■ Information provided
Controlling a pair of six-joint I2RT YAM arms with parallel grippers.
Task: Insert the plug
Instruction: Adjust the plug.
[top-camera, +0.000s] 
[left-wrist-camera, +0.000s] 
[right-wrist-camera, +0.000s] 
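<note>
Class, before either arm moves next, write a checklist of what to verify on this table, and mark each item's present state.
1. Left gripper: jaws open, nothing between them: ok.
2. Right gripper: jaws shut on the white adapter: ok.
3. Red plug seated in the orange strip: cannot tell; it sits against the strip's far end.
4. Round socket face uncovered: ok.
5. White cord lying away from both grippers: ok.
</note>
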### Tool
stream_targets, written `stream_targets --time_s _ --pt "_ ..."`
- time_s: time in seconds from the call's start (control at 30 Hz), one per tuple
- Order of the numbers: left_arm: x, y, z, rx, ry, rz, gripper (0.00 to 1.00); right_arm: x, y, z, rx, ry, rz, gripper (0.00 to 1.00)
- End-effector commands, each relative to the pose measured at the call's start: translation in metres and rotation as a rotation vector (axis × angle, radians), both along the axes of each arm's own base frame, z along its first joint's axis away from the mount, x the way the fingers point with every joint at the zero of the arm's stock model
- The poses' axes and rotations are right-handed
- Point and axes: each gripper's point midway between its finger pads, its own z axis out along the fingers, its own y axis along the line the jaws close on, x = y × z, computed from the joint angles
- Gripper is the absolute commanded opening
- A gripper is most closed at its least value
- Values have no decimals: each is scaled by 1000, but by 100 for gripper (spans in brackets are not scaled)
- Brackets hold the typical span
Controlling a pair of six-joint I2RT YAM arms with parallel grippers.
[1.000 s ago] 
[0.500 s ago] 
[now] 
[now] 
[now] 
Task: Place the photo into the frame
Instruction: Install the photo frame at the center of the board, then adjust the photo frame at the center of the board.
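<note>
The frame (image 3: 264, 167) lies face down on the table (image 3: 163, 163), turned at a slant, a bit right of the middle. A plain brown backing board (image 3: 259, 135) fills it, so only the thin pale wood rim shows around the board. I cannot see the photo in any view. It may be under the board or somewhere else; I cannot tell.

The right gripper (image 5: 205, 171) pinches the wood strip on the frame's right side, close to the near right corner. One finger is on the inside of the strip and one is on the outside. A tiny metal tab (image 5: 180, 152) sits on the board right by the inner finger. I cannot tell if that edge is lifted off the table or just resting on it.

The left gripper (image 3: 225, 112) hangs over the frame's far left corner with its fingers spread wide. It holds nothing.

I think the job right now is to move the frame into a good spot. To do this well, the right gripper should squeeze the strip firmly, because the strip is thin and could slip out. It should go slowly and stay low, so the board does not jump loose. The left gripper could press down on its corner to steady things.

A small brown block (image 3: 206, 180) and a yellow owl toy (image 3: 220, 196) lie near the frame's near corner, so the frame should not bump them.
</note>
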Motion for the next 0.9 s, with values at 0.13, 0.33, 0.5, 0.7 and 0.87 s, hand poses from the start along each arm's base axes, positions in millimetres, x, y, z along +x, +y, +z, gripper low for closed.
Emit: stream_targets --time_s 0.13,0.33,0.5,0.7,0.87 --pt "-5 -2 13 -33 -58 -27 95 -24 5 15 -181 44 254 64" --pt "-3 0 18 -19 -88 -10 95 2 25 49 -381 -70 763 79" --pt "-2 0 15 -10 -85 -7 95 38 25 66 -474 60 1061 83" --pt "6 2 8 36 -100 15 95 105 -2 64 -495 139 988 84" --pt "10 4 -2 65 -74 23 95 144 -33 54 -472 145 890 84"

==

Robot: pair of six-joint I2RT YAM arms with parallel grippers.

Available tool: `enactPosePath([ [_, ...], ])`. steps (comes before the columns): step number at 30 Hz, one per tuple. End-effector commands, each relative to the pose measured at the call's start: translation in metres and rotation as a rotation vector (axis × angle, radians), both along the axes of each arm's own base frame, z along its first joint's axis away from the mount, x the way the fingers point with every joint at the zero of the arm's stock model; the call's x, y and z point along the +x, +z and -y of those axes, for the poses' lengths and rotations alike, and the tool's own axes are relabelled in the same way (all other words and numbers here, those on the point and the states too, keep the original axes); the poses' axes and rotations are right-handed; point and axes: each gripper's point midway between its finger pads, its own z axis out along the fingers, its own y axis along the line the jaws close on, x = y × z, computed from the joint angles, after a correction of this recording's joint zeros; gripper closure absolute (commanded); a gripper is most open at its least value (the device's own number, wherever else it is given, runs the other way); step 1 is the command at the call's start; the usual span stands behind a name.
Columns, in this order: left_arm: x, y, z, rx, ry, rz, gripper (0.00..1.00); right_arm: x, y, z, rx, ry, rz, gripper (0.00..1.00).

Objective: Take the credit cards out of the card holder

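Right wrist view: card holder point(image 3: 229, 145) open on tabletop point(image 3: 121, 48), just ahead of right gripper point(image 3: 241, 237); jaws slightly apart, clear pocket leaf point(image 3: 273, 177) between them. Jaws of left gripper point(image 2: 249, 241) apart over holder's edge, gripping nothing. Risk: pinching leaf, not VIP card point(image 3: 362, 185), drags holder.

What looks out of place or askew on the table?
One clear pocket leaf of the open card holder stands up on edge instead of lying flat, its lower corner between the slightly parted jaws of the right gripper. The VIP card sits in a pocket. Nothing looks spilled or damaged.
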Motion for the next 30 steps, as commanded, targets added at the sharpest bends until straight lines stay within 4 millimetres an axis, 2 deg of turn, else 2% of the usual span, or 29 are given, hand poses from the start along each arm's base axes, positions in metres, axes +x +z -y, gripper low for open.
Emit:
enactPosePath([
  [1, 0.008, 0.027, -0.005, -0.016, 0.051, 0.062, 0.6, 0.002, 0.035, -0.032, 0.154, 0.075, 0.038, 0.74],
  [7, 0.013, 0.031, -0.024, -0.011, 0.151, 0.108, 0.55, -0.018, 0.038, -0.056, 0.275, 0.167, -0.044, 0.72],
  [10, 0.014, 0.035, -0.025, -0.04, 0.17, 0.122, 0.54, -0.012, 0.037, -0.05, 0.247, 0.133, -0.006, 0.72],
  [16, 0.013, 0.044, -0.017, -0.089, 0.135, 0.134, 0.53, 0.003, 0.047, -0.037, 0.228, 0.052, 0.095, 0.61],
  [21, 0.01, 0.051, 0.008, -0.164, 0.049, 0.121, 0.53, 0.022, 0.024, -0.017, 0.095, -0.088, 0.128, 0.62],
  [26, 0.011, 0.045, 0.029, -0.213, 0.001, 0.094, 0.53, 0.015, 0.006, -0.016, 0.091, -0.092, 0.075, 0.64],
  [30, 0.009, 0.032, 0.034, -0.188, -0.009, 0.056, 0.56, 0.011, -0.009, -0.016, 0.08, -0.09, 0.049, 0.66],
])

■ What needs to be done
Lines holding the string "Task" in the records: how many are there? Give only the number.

■ Finished exercise
2